In the Large Helical Device (LHD) a new “abrupt” phenomenon of plasma has been discovered. In this phenomenon, inside a high-temperature plasma “abrupt”ly a wave with a large amplitude is generated. Further, we have succeeded in clarifying the mechanism of this phenomenon. Here, we introduce research in this new phenomenon.
In order to achieve fusion energy it is necessary to stabilize and confine high-temperature, high-density plasma. However, because a plasma is an aggregation of numerous ions and electrons, similar to a fluid such as water which is an aggregation of water molecules, inside a plasma various waves are generated. Depending upon the wave generated, the energy and plasma particles escape to outside the plasma, and the temperature and the density fall. For that reason, we are advancing with research for understanding under what conditions are what types of waves generated inside a plasma.
In the LHD, in order to investigate the waves that are generated inside a plasma, in observing “geodesic acoustic waves,” which are one type of sound wave, we discovered the new phenomenon in which a wave typically thought not to be generated abruptly was generated accompanying a large amplitude. Upon closely investigating the experimental data, we learned that when the frequency of the wave originally being observed reaches a certain value, abruptly the wave with one-half of the frequency increases. That is, the wave originally present became the cause, and when that stimulus exceeded a certain level the wave that was thought would not be generated unexpectedly was generated as a large amplitude wave.
Here, in order to consider the mechanism by which the wave was generated, please recall rolling a ball in a valley or on a mountain. In the valley, when one rolls the ball, it merely rolls back and forth. Considering the changing of the placement of the ball as the wave amplitude, the wave amplitude is small and stable. On the other hand, when made to move but slightly the ball on a mountain will roll downhill from the summit. This is unstable resembling the condition in which the wave amplitude rapidly grows. If the mountain summit is concave, what happens then? The ball is stable when in the concave area. But when somehow released from the concave area the ball will suddenly roll downhill. In this way, we call this situation in which the stimulus from outside exceeds a certain level and abruptly becomes unstable a “subcritical instability.” To date, subcritical instability has been identified theoretically as a candidate for causing this abrupt phenomenon.
In joint research with Kyushu University, for this newly discovered phenomenon we have developed a new theoretical model based upon subcritical instability. When we have undertaken a computer simulation based upon this, we have succeeded well in reproducing the experimental results. In this way, we have discovered heretofore unknown abrupt-wave-excitation phenomena, and we have succeeded in clarifying those mechanisms. Further, we were able to indicate that the subcritical instability, which heretofore was known only as theory, actually exists in a high-temperature plasma. Currently, we are investigating what types of influence this abrupt phenomenon has upon the confinement of high-temperature, high-density plasmas.
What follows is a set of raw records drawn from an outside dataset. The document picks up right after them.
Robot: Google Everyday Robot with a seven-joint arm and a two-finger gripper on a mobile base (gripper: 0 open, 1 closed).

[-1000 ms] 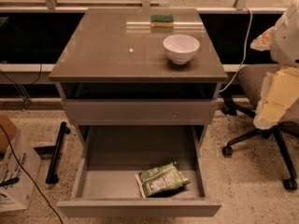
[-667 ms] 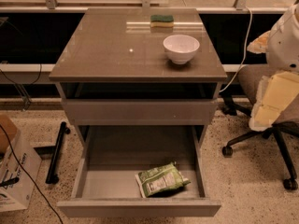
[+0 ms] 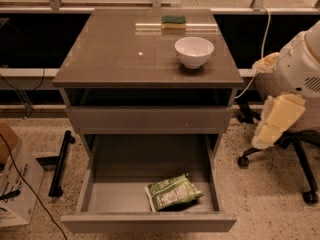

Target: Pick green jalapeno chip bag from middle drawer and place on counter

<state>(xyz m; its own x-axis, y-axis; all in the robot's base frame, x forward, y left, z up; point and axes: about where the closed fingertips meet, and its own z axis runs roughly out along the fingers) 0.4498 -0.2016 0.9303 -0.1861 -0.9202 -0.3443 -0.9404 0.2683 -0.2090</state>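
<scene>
The green jalapeno chip bag (image 3: 172, 192) lies flat on the floor of the open middle drawer (image 3: 120, 196), toward its front right. The counter (image 3: 115, 49) is the glossy top of the cabinet. My gripper (image 3: 274, 123) hangs off the white arm at the right, beside the cabinet at about the height of the shut drawer front. It is well to the right of the bag and above it, touching nothing.
A white bowl (image 3: 194, 51) and a green-and-yellow sponge (image 3: 173, 22) sit on the counter's right and back. An office chair base (image 3: 300, 159) stands on the floor at the right. A cardboard box (image 3: 15, 184) and a black bar (image 3: 61, 161) lie at the left.
My arm and gripper have shifted slightly left and down, toward the cabinet's right side. The bag, bowl and drawer have not moved.
</scene>
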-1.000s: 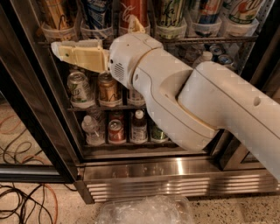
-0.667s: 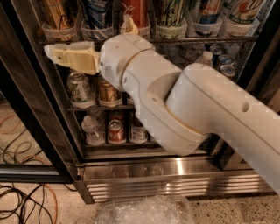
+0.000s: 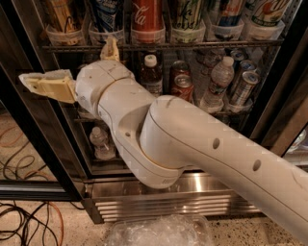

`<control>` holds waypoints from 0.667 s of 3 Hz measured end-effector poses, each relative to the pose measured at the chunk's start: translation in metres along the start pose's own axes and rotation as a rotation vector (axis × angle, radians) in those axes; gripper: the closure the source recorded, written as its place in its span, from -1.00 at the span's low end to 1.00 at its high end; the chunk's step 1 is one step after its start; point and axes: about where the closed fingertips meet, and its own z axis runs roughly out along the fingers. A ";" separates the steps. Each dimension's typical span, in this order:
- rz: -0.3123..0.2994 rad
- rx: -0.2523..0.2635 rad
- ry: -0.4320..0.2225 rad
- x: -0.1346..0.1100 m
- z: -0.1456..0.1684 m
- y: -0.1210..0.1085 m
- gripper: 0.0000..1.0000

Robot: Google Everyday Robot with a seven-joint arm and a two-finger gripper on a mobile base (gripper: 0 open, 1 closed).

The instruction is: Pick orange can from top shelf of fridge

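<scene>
Orange can (image 3: 61,18) sits in a cup holder on the top shelf (image 3: 192,46) of the fridge (image 3: 163,202), just above my gripper (image 3: 47,85).
Gripper hangs clear below it; open or closed, I cannot tell. The red Coca-Cola can (image 3: 147,14) stands farther right.

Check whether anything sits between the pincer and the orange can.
The pincer hangs just below the orange can; the front rail of the top shelf and the can's cup holder lie between them.
</scene>
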 end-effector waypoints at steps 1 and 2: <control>-0.012 0.002 0.001 -0.001 0.004 -0.006 -1.00; -0.053 0.023 -0.004 -0.002 0.038 -0.010 -1.00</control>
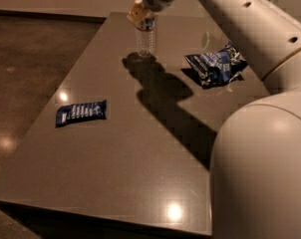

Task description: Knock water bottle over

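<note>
The bottle (145, 40) carries a thin label band just under its neck; no word on it can be read. The flat blue packet (81, 112) has white print along its length and the crumpled blue bag (215, 66) has white print too, but neither is legible.

The arm (250, 19) comes in from the right, rising from the big pale body (262, 173) in the near right corner and reaching across the far half of the desk (140, 158). It ends in the gripper (140, 14), which sits at the top of the bottle with a pale yellowish tip showing at the cap's left side. Whether the gripper is clenched on the bottle or released cannot be told.

The bottle stands upright near the desk's far edge, left of the middle, with its long axis vertical and its cap up under the gripper. The bag lies well to its right. The packet lies well apart, nearer and to the left. The arm's dark shadow runs from the bottle's foot toward the near right.
</note>
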Controlling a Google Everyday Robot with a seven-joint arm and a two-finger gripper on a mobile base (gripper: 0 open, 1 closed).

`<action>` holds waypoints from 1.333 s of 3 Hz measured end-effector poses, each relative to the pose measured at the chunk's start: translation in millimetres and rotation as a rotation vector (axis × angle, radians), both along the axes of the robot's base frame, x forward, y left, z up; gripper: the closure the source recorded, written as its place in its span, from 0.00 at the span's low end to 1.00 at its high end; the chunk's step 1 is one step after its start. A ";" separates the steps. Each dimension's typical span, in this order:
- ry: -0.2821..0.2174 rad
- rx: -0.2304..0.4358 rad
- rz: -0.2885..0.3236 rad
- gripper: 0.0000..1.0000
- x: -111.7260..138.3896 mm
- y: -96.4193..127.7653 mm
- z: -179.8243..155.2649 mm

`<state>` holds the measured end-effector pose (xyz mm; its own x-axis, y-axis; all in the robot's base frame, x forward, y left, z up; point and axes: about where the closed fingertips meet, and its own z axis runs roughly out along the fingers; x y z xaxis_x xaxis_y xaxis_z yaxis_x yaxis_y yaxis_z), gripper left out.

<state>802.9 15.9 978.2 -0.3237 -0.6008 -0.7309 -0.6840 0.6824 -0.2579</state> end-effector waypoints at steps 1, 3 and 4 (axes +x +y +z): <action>0.027 -0.045 0.062 0.95 -21.1 2.2 12.8; 0.135 -0.368 0.287 1.00 -91.3 13.2 18.7; 0.167 -0.486 0.331 1.00 -103.9 11.3 13.7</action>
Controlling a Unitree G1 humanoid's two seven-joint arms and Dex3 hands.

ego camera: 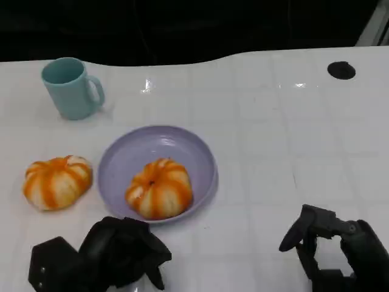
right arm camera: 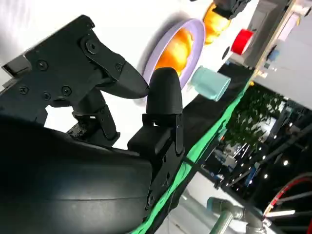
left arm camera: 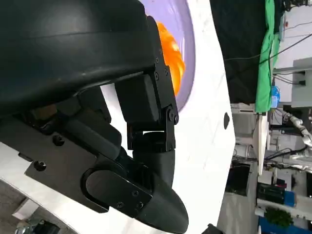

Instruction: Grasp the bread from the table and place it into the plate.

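Bread (ego camera: 159,188) already lay in the plate (ego camera: 203,152) while a second loaf (ego camera: 57,182) waited on the table, so we judged our empty, curled-in left hand (ego camera: 115,255) and empty, open-fingered right hand (ego camera: 340,246) must reach next.

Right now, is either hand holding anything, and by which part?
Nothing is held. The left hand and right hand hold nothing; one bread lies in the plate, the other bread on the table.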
These results are expected to contribute to a broad range of research topics. The abrupt phenomena have been observed not only in LHD plasma but also in plasmas in other devices. In the tokamak experimental device, which is one of the methods for the confinement of fusion plasma, in the short time of approximately 1 millisecond there occurs the abrupt phenomenon in which the plasma disappears. Further, regarding the abrupt phenomenon of space plasma, there is the solar flare. Predicting the generation of this phenomenon is an important issue. However, this problem of why does sudden generation occur remains unsolved after many years of discussion. The subcritical instability which the LHD proved exists may be a link to solving this issue.